Sacramenti senza comunione? Il rischio di una fede sterile
Negli ultimi secoli, la Chiesa ha investito giustamente moltissimo nella difesa della dottrina e nella celebrazione dei sacramenti. È stato un lavoro prezioso, soprattutto nei momenti di crisi, come durante la Riforma protestante. Ma questo approccio ha avuto anche un effetto collaterale: ha reso la fede, per molti cristiani, una questione di "pratiche religiose" più che di relazioni vive.
Ancora oggi, tantissimi fedeli vivono la loro spiritualità come un insieme di gesti sacri — andare a Messa, confessarsi, battezzare i figli — senza però coltivare il desiderio di comunione, di unità, di fraternità. È come se bastasse “fare il proprio dovere” davanti a Dio, senza preoccuparsi troppo di chi ci sta accanto.
Nelle parrocchie si respira spesso un clima di anonimato. Ci si saluta con un cenno, si partecipa alla liturgia come spettatori, si torna a casa senza aver scambiato una parola. Il senso di comunità è debole, frammentato. E quando emergono gruppi più attivi, spesso si chiudono in se stessi, generando conflittualità, atteggiamenti elitari, dinamiche che sembrano più da club privato che da Chiesa di Cristo.
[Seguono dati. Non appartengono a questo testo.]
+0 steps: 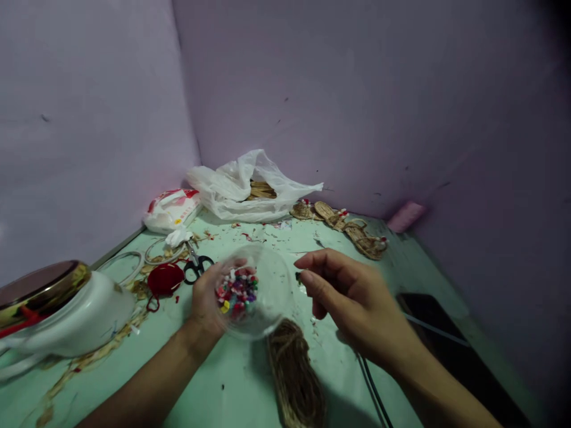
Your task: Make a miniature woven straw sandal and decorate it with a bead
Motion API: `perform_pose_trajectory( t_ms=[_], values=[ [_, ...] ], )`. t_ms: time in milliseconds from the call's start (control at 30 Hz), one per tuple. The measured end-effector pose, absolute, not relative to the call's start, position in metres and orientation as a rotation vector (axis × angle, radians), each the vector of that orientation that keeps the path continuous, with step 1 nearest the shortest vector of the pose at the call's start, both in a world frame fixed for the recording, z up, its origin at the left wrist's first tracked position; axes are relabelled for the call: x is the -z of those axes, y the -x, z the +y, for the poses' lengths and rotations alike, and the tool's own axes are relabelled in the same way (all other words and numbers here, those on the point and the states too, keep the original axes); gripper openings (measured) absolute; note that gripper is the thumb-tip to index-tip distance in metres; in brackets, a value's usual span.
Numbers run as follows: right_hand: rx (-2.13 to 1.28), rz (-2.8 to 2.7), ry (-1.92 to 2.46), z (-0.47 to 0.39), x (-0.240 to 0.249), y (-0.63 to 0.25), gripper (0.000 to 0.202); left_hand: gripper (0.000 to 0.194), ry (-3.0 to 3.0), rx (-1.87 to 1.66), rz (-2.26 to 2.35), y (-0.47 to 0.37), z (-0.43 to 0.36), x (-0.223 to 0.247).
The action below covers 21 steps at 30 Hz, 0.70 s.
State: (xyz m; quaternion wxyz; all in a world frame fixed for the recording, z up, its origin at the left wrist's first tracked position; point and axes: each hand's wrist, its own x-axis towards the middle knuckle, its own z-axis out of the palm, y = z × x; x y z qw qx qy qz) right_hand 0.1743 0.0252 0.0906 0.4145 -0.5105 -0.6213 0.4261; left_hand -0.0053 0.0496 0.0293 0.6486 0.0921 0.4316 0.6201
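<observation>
A clear round plastic tub (pixel 272 297), tilted toward me, holds a heap of small multicoloured beads (pixel 238 292). My left hand (pixel 207 300) is closed around the tub's left side, with some fingers seen through it. To the right of the tub, my right hand (pixel 343 291) has its thumb and index finger pinched together. A small dark bead-like piece (pixel 298 276) shows at those fingertips, too small to make out exactly. Below the tub, a woven straw sandal (pixel 297 380) lies on the table, cut off by the lower edge of the view.
Small straw sandals (pixel 341 223) lie along the back wall beside a white plastic bag (pixel 223 190). Leftward are scissors (pixel 196 267), red yarn (pixel 165 279), a tissue pack (pixel 172 211) and a white enamel pot (pixel 93 315). A dark phone-like slab (pixel 455 345) and cable lie right.
</observation>
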Motion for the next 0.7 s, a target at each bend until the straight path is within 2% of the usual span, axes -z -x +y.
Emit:
perform_pose_trajectory(
  t_ms=[133,300,400,467,600,700],
  values=[
    [-1.303,-1.095,1.247,0.035,-0.065,-0.174,0.017,0.032,-0.170,-1.388,0.934,0.008,0.064,-0.012],
    [-1.493,-0.570,1.045,0.063,-0.053,-0.144,0.011,0.037,-0.204,-1.329,0.783,0.001,0.061,-0.011],
    [-1.547,-0.439,1.015,0.080,-0.058,-0.127,0.009,0.040,-0.381,-1.293,0.675,0.006,0.059,-0.011],
    [-1.541,-0.442,1.018,0.091,-0.061,-0.120,0.010,0.052,-0.610,-1.280,0.668,0.013,0.060,-0.010],
    [-1.520,-0.481,1.020,0.112,-0.065,-0.111,0.014,0.079,-1.240,-1.253,0.956,0.020,0.070,-0.009],
    [-1.470,-0.527,1.039,0.121,-0.065,-0.112,0.015,0.075,-1.501,-1.237,1.338,0.018,0.083,-0.012]
  ],
)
Ma il Vangelo non è un rito da consumare. È una chiamata a vivere insieme, a portare i pesi gli uni degli altri, a costruire relazioni autentiche. I sacramenti sono il cuore della vita cristiana, sì — ma senza comunione, diventano gusci vuoti.
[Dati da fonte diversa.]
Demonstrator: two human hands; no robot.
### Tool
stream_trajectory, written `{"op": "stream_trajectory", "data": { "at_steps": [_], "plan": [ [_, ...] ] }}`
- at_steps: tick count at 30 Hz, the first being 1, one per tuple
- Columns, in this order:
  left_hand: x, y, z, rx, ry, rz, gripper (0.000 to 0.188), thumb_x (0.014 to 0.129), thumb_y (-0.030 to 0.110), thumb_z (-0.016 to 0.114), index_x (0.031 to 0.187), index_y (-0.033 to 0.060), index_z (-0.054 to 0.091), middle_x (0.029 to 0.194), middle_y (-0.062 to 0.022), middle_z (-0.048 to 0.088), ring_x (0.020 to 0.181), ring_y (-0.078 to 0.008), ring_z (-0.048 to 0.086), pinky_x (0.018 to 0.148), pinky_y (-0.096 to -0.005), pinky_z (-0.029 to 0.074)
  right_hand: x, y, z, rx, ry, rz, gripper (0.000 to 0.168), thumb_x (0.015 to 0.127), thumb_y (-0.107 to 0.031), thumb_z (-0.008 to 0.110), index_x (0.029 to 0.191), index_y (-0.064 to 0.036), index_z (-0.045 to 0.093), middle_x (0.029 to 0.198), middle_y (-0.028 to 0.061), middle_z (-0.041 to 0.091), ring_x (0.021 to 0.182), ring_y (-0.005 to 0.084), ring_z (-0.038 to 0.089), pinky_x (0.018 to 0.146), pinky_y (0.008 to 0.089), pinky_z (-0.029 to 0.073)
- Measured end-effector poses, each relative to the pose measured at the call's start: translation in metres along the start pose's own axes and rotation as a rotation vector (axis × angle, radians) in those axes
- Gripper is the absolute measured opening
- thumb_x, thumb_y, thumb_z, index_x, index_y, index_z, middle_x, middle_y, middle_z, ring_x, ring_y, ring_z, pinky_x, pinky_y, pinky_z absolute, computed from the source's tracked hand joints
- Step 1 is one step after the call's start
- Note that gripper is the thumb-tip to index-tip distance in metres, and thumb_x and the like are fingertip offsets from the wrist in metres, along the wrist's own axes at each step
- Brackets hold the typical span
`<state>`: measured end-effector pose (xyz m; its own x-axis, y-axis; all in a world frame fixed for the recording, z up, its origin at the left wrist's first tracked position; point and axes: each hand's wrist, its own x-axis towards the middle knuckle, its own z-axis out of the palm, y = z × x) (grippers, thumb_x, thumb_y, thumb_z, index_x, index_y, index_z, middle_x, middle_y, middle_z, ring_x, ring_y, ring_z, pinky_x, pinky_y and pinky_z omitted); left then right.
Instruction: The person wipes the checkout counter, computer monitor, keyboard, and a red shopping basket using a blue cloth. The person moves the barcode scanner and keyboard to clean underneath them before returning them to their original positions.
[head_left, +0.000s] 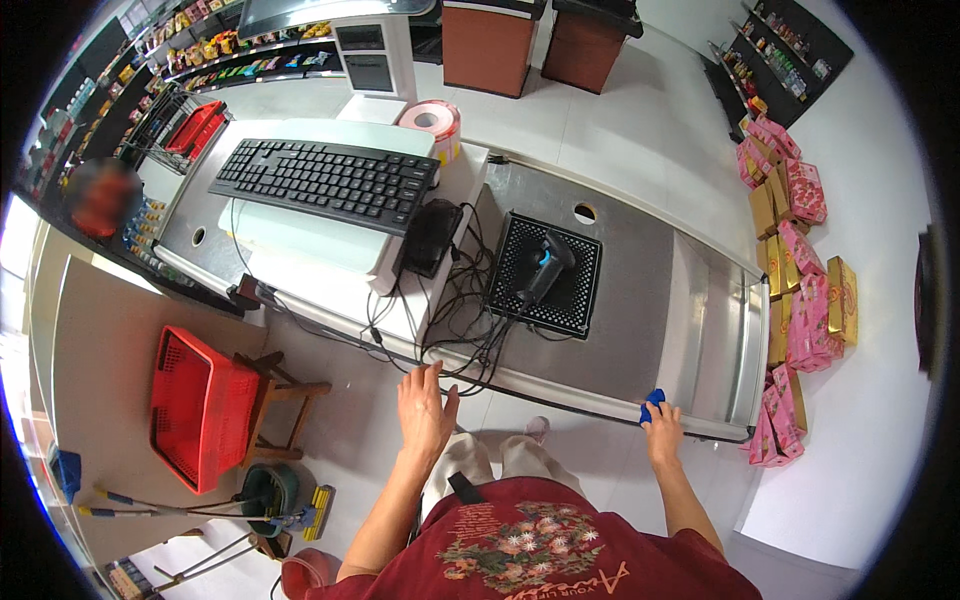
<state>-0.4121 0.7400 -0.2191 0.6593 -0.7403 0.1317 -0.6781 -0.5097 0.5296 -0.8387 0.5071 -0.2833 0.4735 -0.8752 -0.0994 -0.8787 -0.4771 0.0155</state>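
Observation:
My right hand (663, 436) grips a bundled blue cloth (652, 406) against the near rim of the checkout counter (622, 330), close to its sunken steel end (709, 341). Farther left, my left hand (424, 411) holds nothing, its fingers apart by the counter's near edge. Black cables (472, 330) run in a tangle just beyond those fingers. A handheld barcode scanner (551, 264) lies on a black perforated mat (581, 300) set on the counter's grey top. Whether the left fingertips touch the rim or a cable is unclear.
A black keyboard (322, 180) rests on a white stand beside a roll of labels (429, 124). On the left, a red shopping basket (202, 409) sits on a wooden stool (289, 397), near mops (300, 517) and a green bucket (262, 491). Pink boxes (810, 322) line the right wall.

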Motion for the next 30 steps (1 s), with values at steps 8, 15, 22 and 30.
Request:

Il Concilio Vaticano II ha provato a invertire la rotta, parlando di Chiesa come “Popolo di Dio”, riscoprendo la corresponsabilità dei laici, la liturgia come esperienza comunitaria, il dialogo come via di unità. Ma il cambiamento non avviene per decreto. Serve una conversione del cuore. Serve che ogni cristiano si chieda: sto vivendo la mia fede come parte di un corpo, o come un’isola?